Crucially, she didn’t say I couldn’t do it so I had the all-clear.
All that remained for me to do was train, get kit together, perfect my nutrition strategy, find footwear and gaiters that worked, fill out all the relevant paperwork, book my annual leave, enjoy Christmas and ask people to sponsor me. It was a busy seven months.
'Insert Training Montage Here'
I started off slowly, averaging around 20 miles a week and ramped it up to 70 miles a week. With two months to go I introduced the backpack and a bit of weight and even tried an ultra-distance race in Devon. I felt like I was slowly becoming a running machine...
By race week I was as ready as I thought I could be - I’d just comfortably paced sub-1:30 at the Hastings Half-Marathon, completed a marathon in Devon and done seven runs of 20-22 miles. I was injury-free and I felt ready.
On My Way
After a lovely send-off (including the helpful comment “it feels like I’m waving you off to war”) I found myself in Gatwick, milling around with other ultra runners all desperate to get on the charted plane to Morocco.
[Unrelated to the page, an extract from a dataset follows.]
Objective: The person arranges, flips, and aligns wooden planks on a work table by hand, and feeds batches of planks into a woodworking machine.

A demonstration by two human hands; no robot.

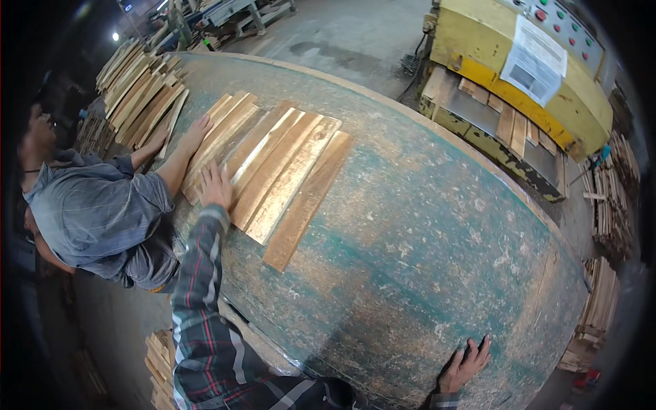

What instantly struck me was the average age of my fellow runners. Compared to my 25 all the other runners seemed to be in the mid-30s – I took this as a sign that I could only get better with age, something to look forward to!
In Morocco we found our tent buddies – I teamed up with two marines, two guys from the navy, Rob the South African, Luke the Aussie who was aiming for a top 50 finish and a BP worker called Adrian who I wrongly accused of overinflating petrol prices. The eight of us were going to share some interesting times together in the desert.
Stage 1 - 21.5 miles
The first day threw everything at us - dunes, jebels (mountains), salt flats and rocky terrain. It quickly dawned on me that it was going to be a tough week. The flat sections were rocky and the heat really made the going tough. After starting fully hydrated, it wasn’t long before I was longing for the first checkpoint and my gift of 1.5 litres of water. I struggled through day one and was elated to see the finish line. As I crossed it I threw my leg out to hear that joyous beep checking my time in, but heard nothing - I’d lost the chip on the course. I was gutted. It had been a long day in the sand and morale hit a low. Mentally I was prepared to take it one day at a time, but finishing stage one all I could think about was how I was going to make it through the week.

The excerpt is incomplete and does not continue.